How to use Voice to control IoT devices using Android

Francesco AzzolaSeptember 22nd, 2017Last Updated: February 14th, 2019

2 175 6 minutes read

In this post, we will describe how to use voice to control IoT devices. In other words, in this article, we will use our voice to send a set of commands to an IoT device. During this post, we will build a voice-activated IoT project. This is an interesting topic because this project uses a different way to interact with IoT device. Usually, we are used to interacting with a device using a simple user interface exposed by the device or a using a smartphone app that sends commands to the device.

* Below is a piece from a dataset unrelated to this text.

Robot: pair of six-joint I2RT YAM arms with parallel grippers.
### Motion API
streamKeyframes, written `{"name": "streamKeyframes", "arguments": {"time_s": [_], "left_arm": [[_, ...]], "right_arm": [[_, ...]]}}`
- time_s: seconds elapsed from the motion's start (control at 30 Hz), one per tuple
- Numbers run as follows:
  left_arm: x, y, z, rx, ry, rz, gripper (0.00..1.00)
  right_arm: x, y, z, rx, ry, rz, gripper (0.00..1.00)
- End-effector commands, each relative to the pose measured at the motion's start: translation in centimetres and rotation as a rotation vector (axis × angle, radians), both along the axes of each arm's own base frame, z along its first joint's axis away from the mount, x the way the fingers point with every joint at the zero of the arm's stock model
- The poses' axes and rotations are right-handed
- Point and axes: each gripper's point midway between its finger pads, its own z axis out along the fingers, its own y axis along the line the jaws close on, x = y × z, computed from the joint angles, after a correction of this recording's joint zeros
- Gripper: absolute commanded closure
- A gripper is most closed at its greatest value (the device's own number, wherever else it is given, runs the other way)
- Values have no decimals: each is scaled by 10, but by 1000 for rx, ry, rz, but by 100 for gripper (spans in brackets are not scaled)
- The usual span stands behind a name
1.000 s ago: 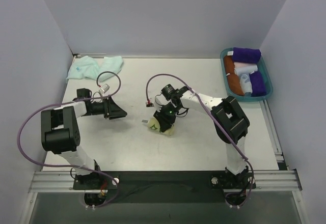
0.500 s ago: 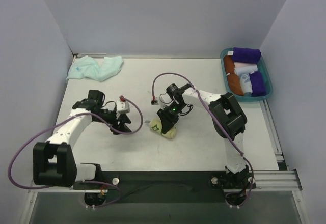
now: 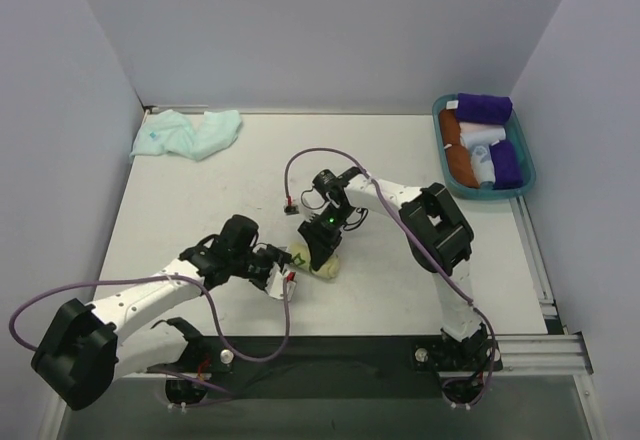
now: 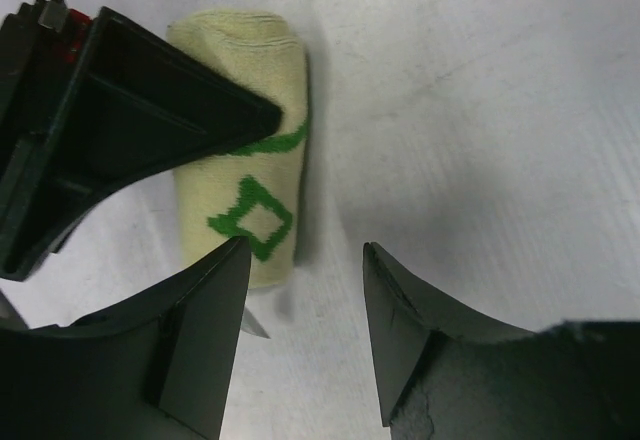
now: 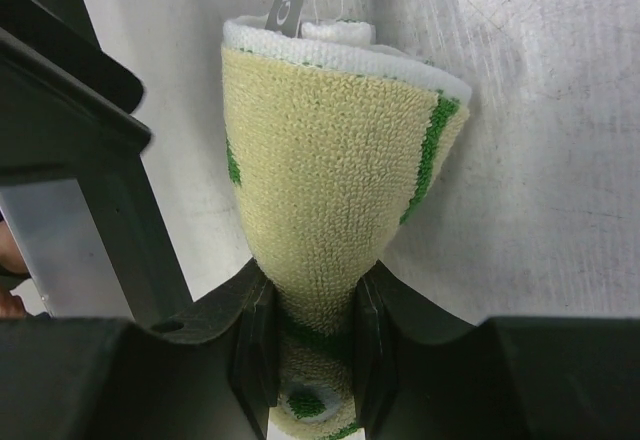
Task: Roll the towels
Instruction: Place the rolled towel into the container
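Observation:
The pale yellow towel (image 3: 318,263) with green marks lies rolled on the table's middle. My right gripper (image 3: 322,252) is shut on it; in the right wrist view the roll (image 5: 330,180) is pinched between both fingers (image 5: 255,350). My left gripper (image 3: 284,274) is open just left of the roll's near end; in the left wrist view the roll (image 4: 245,160) lies ahead of its gap (image 4: 302,255), with the right gripper's black finger (image 4: 130,130) over it. The mint-aqua towel (image 3: 188,132) lies crumpled at the far left corner.
A teal tray (image 3: 520,182) at the far right holds purple, orange and white rolls. Grey walls close in the left, back and right sides. A purple cable loops beside each arm.
My left arm has swung from the left side toward the near middle, ending with its gripper beside the yellow roll. My right gripper has stayed shut on the roll.

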Motion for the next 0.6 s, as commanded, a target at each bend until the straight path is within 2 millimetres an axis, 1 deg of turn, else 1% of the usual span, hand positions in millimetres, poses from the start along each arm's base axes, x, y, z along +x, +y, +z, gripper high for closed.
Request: {"name": "streamKeyframes", "arguments": {"time_s": [0.0, 0.03, 0.1, 0.13, 0.27, 0.4, 0.43, 0.47, 0.5, 0.53, 0.57], "left_arm": [[43, -21, 20, -63, -205, 47, 41], [46, -22, 20, -66, -218, 53, 41], [47, -21, 11, -52, -220, 50, 41], [52, -26, 16, -74, -253, 44, 41], [51, -30, 3, -52, -230, 33, 40], [45, -31, -13, -8, -185, 15, 41], [43, -30, -19, 11, -163, 13, 47], [42, -30, -20, 17, -159, 9, 50], [32, -24, -31, 63, -108, 1, 56], [30, -23, -32, 70, -95, 2, 63], [28, -21, -35, 83, -80, 2, 67]], "right_arm": [[-12, -14, -12, -81, 19, 44, 100], [-13, -14, -12, -83, 20, 48, 100], [-16, -14, -12, -83, 20, 61, 100], [-17, -14, -13, -82, 22, 65, 100], [-18, -12, -11, -76, 19, 77, 100], [-17, -10, -9, -70, 14, 77, 100], [-15, -11, -7, -75, -2, 74, 97], [-14, -12, -6, -80, -9, 73, 88], [-13, -14, -6, -88, -22, 73, 81], [-11, -15, -2, -88, -41, 72, 73], [-8, -20, -4, -118, -67, 72, 58]]}}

How to use voice to control IoT device – Project overview

The idea that stands behind this project is exploring how to use voice commands to control a device like Arduino or ESP8266. To build this voice-activated project, we develop an Android app that is the mean that captures the user’s voice and transforms it into a set of commands that are sent to the device. The picture below describes the project overview:

In more details this project is made by two different sub-systems:

Android app
IoT app

The Android app takes care to interact with the user and listens to the voice commands. Next, the app translates the voice commands into commands that the IoT device can understand. In this article, as IoT device, we will use an ESP8266 WeMos that controls a NeoPixel Ring. You can use an Arduino Uno instead of the ESP or a MKR1000.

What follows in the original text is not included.